> [Instructions to follow] The lines below are to be quoted exactly, from the first through the one that contains "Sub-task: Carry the".

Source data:
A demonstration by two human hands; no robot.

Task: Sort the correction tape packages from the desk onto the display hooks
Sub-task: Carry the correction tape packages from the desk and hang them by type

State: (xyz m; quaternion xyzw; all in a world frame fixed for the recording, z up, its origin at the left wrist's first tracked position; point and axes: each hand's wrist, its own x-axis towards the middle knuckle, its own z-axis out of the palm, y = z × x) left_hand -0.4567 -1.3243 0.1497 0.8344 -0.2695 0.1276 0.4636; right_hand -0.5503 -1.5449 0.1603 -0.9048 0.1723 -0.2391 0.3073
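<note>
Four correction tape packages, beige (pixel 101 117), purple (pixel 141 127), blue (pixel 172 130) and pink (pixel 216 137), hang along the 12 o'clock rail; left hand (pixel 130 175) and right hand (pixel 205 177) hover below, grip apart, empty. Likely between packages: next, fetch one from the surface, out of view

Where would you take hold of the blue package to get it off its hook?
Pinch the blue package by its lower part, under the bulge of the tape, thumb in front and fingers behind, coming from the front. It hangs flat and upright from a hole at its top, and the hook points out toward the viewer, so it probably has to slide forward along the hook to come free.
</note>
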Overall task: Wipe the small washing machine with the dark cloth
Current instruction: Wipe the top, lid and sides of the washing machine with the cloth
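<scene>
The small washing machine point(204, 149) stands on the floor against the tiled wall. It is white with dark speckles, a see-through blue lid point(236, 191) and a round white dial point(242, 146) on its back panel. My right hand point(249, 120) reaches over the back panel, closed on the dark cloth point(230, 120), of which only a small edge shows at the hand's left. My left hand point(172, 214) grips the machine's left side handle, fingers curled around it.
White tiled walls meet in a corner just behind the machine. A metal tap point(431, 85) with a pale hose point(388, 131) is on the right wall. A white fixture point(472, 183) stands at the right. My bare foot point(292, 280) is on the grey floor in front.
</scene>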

> [Expected answer]
A demonstration by two human hands; no robot.

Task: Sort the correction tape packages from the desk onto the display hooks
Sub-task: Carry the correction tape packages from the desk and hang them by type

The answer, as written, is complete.